I'll readily admit that this recipe hasn't been subjected to extensive
testing at this point (though my testing thus far has resulted in _no_
false positives, and a pretty consistent hit on actual spew (as well as
spew which originally bypassed my filters), but I'm interested in feedback
from anyone interested in checking it out, including additional host pairs.
Instead of cut-n-paste from your email, you can download the necessary
files at:
<http://www.professional.org/procmail/spewhosts.html>
My .procmailrc file sets the basic framework for all of my mail filtering -
a large part of that is extracting certain frequently used bits of
information from the message headers. Like many of my recipes, this one
depends upon some of those variables to be defined. Rather than repeat
them for the umpteenth time, just refer to my information on sandboxes
(which is linked from the above document, as well as my disclaimer).

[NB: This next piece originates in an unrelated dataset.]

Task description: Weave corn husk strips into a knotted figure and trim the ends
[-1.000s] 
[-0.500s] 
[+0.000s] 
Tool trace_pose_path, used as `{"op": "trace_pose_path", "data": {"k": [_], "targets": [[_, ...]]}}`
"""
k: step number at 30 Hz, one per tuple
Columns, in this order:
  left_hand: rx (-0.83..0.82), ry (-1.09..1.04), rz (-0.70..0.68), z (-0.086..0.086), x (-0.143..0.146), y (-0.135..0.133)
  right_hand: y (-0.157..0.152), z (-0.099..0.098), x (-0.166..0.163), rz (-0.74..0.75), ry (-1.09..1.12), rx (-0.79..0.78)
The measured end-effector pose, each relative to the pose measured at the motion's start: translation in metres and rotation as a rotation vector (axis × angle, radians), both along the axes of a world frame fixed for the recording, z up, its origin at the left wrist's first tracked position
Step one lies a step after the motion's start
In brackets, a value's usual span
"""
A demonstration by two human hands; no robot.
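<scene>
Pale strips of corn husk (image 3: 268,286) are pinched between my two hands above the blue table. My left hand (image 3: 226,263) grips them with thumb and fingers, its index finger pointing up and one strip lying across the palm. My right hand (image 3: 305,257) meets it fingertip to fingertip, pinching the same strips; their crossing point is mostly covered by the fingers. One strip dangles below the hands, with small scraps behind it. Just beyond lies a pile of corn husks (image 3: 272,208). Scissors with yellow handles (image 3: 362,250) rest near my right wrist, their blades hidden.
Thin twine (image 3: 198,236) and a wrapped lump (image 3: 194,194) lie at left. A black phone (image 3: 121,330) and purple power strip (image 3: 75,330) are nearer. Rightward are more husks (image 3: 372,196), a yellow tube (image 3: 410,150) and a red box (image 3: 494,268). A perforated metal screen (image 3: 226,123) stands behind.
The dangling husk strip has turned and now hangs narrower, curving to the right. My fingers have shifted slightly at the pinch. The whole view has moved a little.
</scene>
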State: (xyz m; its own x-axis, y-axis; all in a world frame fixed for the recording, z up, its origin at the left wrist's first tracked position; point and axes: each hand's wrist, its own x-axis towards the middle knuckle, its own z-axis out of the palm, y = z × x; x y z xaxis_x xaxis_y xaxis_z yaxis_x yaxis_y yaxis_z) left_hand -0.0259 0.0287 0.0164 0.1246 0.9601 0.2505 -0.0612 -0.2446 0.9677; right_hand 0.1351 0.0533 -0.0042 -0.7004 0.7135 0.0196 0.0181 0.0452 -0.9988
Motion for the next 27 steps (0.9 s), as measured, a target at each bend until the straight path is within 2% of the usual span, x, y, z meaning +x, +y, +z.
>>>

ENVFROM, CLEANFROM, and FROM_DOMAIN are my common variables which this
recipe uses.
SPAMDIR is defined in my main spam.rc file, and is where spam-specific
files reside (lists of domains, etc), in an effort to keep the procmail dir
a bit less cluttered. This rcfile expects its datafile to be in that
directory.
The script works within my "SPAMMISHNESS" model, wherein all the spam rules
are invoked, even if some would have already indicated a message was
positively spam. Some factors are merely contributory, and several of them
taken together can indicate that a message is spam. I process them in an
additive fashion (as detailed in a past procmail list post). For the
purposes of this post, detailing all of that is unimportant - suffice it to
say, you can handle your flagged mail any way you want.
LISTNAME is defined by a script I have which attempts to determine if the
message is from a recognizeable list source, using X-headers,
listname-owner and owner-listname, etc constructs. The specifics of that
recipe aren't important here, but the factoid that some lists _strip_
Received: headers off of submitted messages (even the procmail list used to
do that, which was frightfully annoying), which makes this recipe a bit
moot. Several of the technical lists I am subbed to do this, so I elected
to have a condition which disables this recipe if it is a recognized list
message.
There are two files - the hosts file and the recipe itself. The datafile
is first:
# spewhosts.list
#
# see bottom for comments.
#
altavista.com = altavista\.com
google.com = google\.com
msn.com = hotmail\.(msn\.)?com
hotmail.com +150 hotmail\.(msn\.)?com
yahoo.com = yahoo(mail)?\.com
yahoomail.com = yahoo(mail)?\.com
juno.com +150 juno\.com
rocketmail.com +150 rocketmail\.com
mailexcite.com +150 (mail)?excite.com
lycos.com +150 lycos(email)?\.com
lycosemail.com +150 lycos(email)?\.com
mailcity.com = mailcity\.com
yahoo.co.jp = yahoo\.co\.jp
aol.com = aol\.com
delphi.com = delphi\.com
prodigy.com = prodigy\.(com|net)
prodigy.net = prodigy\.(com|net)
usa.com = usa\.com
sprintmail.com = sprintmail\.com
sprynet.com = sprynet\.com
gte.net = gte.net
mci.net = mci.net
concentric.net = concentric.net
mindspring.net +50 (earthlink|mindspring)\.(com|net)
earthlink.net +50 (earthlink|mindspring)\.(com|net)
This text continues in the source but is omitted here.